### Task directions
For the data that follows, report how many lines contain the word "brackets", and nothing else.

### Data provided

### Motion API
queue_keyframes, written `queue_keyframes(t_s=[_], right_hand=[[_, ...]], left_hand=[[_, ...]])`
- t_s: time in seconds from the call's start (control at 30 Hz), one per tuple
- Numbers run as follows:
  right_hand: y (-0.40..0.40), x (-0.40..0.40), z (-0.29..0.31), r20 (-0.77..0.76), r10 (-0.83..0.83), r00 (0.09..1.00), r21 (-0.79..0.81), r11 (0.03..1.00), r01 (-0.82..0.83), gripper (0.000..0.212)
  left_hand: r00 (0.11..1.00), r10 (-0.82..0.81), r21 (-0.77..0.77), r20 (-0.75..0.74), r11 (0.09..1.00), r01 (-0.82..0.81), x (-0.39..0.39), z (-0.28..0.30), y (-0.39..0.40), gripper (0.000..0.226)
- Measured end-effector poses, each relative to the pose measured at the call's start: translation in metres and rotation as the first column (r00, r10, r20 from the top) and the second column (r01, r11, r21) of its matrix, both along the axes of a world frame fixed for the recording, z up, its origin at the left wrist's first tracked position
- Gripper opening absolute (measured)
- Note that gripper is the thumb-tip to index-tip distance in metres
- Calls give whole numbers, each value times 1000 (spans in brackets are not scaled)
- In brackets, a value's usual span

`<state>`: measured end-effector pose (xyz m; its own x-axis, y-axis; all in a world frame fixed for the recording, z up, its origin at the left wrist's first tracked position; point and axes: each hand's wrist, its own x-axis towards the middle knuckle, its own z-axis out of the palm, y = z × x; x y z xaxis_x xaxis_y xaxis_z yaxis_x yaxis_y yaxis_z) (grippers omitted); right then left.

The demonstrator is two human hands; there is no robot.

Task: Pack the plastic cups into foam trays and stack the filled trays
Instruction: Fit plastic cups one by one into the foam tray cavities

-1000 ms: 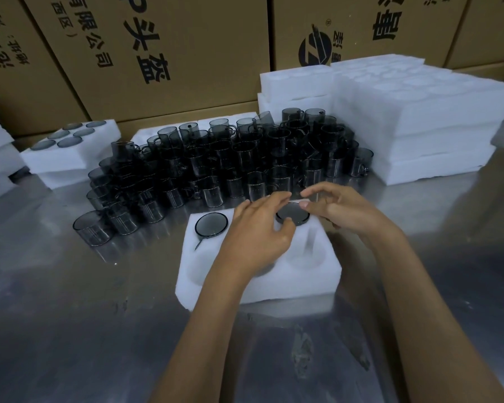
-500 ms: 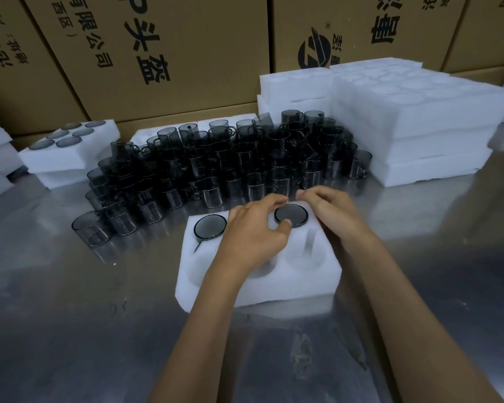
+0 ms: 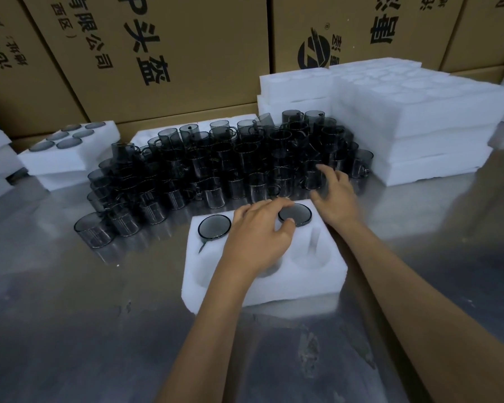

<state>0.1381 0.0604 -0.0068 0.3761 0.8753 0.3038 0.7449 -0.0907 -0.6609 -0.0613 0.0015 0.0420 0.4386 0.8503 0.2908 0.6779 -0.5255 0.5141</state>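
Observation:
A white foam tray (image 3: 312, 279) lies on the steel table in front of me. Two dark smoky plastic cups sit sunk in its far pockets, one at the left (image 3: 214, 226) and one at the right (image 3: 295, 214). My left hand (image 3: 258, 235) rests on the tray, its fingertips and thumb touching the rim of the right cup. My right hand (image 3: 333, 194) is lifted off the tray with fingers spread, reaching over the front row of the big cluster of loose cups (image 3: 230, 167). It holds nothing. Near pockets of the tray show empty.
Stacked empty foam trays (image 3: 413, 132) stand at the right. A filled tray (image 3: 70, 149) sits on a stack at the left. Cardboard boxes (image 3: 163, 53) wall the back. One loose cup (image 3: 92, 232) stands apart, left of my tray.
My right hand has left the cup in the tray's far right pocket and moved up toward the loose cups. My left hand stays at that cup.

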Motion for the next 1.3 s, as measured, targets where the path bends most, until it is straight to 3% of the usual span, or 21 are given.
queue_keyframes(t_s=[0.07,0.2,0.33,0.43,0.57,0.63,0.77,0.87,1.03,1.13,1.3], right_hand=[[3,0,-1,4,-17,1000,21,1000,17,47],[0,2,-6,-163,-22,986,134,990,45,29],[-7,6,-7,-372,-52,927,168,978,122,29],[-20,7,-7,-570,28,821,241,961,134,35],[-43,2,-5,-690,149,708,320,940,114,57],[-50,0,-2,-742,149,653,294,948,118,62],[-55,-2,15,-813,112,571,210,972,108,41],[-59,-7,29,-815,158,558,254,962,98,43],[-72,-31,50,-733,297,612,371,929,-5,43],[-77,-42,59,-752,341,564,376,925,-59,31],[-85,-43,65,-685,367,630,362,921,-143,22]], left_hand=[[1000,4,-10,-2,1000,-4,0,1,2,36],[1000,9,-24,2,1000,-9,0,1,1,35],[1000,5,-41,-2,999,-5,-1,2,1,35],[1000,-29,-61,-1,998,29,-4,4,-1,37],[978,-94,-51,-186,995,86,-7,3,-4,43],[975,-103,-61,-195,994,93,-6,3,-5,42],[977,-77,-47,-200,996,69,-5,4,-5,44],[983,-7,9,-182,1000,9,-7,6,-3,46],[988,-16,225,151,974,-19,6,14,-14,60],[982,-95,317,163,948,39,18,17,-23,69],[989,-36,315,142,949,-11,19,13,-25,74]])
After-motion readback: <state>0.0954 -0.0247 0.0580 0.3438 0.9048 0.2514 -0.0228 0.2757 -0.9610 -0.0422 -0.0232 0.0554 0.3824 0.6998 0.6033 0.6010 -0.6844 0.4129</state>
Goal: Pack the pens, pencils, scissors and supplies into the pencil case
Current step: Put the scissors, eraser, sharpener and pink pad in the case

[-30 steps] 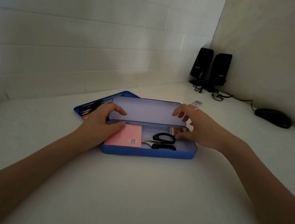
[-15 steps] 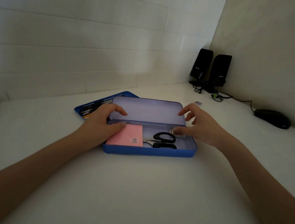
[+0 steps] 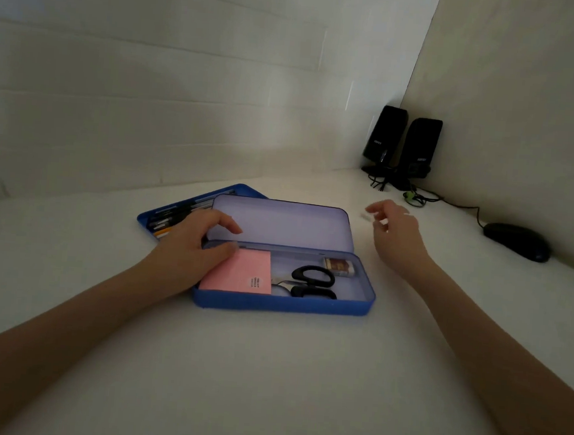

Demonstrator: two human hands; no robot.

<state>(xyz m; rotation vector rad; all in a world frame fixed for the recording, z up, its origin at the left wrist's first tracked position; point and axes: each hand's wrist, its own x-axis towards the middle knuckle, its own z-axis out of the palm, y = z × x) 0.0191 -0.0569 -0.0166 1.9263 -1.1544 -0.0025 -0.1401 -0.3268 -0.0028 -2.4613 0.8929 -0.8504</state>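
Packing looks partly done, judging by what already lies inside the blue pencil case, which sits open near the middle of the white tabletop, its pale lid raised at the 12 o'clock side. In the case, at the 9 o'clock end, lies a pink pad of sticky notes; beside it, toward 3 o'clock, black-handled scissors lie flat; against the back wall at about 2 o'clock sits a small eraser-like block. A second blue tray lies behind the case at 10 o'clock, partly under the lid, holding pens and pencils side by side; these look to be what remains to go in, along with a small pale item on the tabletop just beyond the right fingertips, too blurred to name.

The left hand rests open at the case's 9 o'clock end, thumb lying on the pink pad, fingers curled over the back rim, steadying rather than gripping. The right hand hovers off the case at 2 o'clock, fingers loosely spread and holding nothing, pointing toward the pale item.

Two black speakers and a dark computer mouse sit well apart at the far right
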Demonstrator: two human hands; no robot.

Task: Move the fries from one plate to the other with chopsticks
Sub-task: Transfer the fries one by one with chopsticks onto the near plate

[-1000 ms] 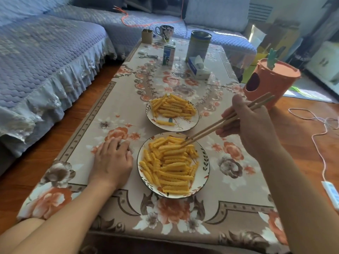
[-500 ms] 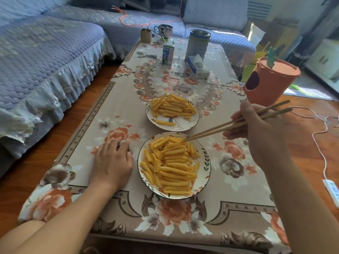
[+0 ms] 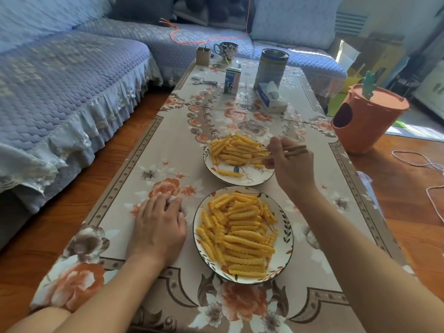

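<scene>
Two white patterned plates hold crinkle-cut fries on the floral tablecloth. The near plate (image 3: 286, 239) carries a big heap of fries (image 3: 240, 234). The far plate (image 3: 242, 180) holds a smaller pile (image 3: 234, 150). My right hand (image 3: 290, 164) hovers over the far plate's right side, gripping wooden chopsticks (image 3: 258, 153) whose tips point left into that pile. Whether a fry is pinched between the tips is unclear. My left hand (image 3: 157, 227) lies flat on the cloth, just left of the near plate.
At the table's far end stand a tin can (image 3: 271, 67), a milk carton (image 3: 232, 80), a tissue box (image 3: 271, 97), a mug (image 3: 225, 50) and a small brown box (image 3: 203, 56). An orange bin (image 3: 365, 118) sits right of the table; a sofa (image 3: 60, 87) runs along the left.
My right hand has swung the chopsticks from the near plate's top edge up and over to the far plate's fries. The left hand has stayed put.
</scene>
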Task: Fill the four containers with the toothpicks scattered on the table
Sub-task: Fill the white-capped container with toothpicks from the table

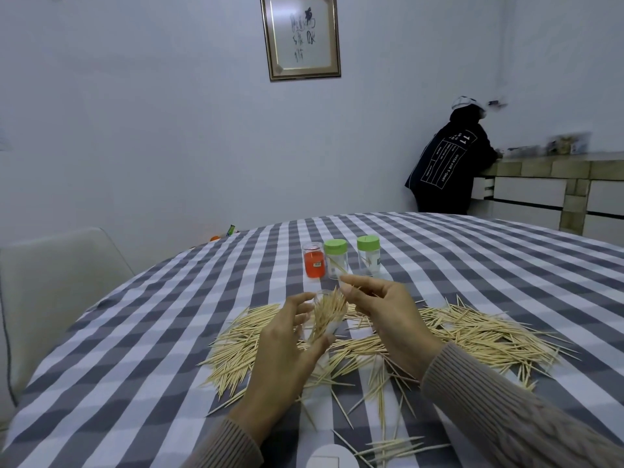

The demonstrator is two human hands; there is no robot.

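Observation:
My left hand grips a clear container, tilted, with a bundle of toothpicks sticking out of its mouth. My right hand hovers just right of it, fingers pinching a few toothpicks at the bundle's top. A wide heap of loose toothpicks covers the checked tablecloth under and around both hands. Behind them stand three more containers: a red one with a clear top and two clear ones with green lids.
A white round object lies at the table's near edge. A pale chair stands to the left. A person in a dark jacket leans on a counter at the back right. A framed picture hangs on the wall.

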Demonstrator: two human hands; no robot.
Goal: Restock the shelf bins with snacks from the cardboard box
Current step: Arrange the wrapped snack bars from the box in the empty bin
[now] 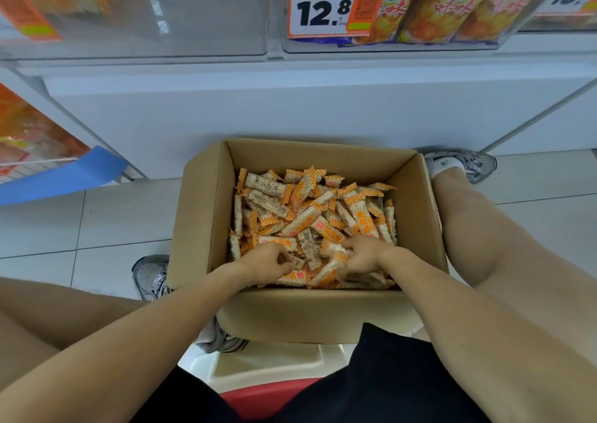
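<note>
The left hand (265, 266) reaches down into the cardboard box (206, 203) on the floor, fingers curled around wrapped snack bars (300, 209) (orange-and-white packets). Just beside it, the right hand (363, 256) digs in palm down, fingers bent, grasping more bars. Above, a clear shelf bin (504, 39) holds yellow snack bags.

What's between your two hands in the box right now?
Head view: only wrapped snack bars lie between left hand and right hand, inside the cardboard box.

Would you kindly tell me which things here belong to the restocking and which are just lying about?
Job: cardboard box, wrapped snacks, clear bin, left hand, right hand.
Lying about: price tag, yellow bags, blue sheet, red stool.
</note>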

### Answer below
2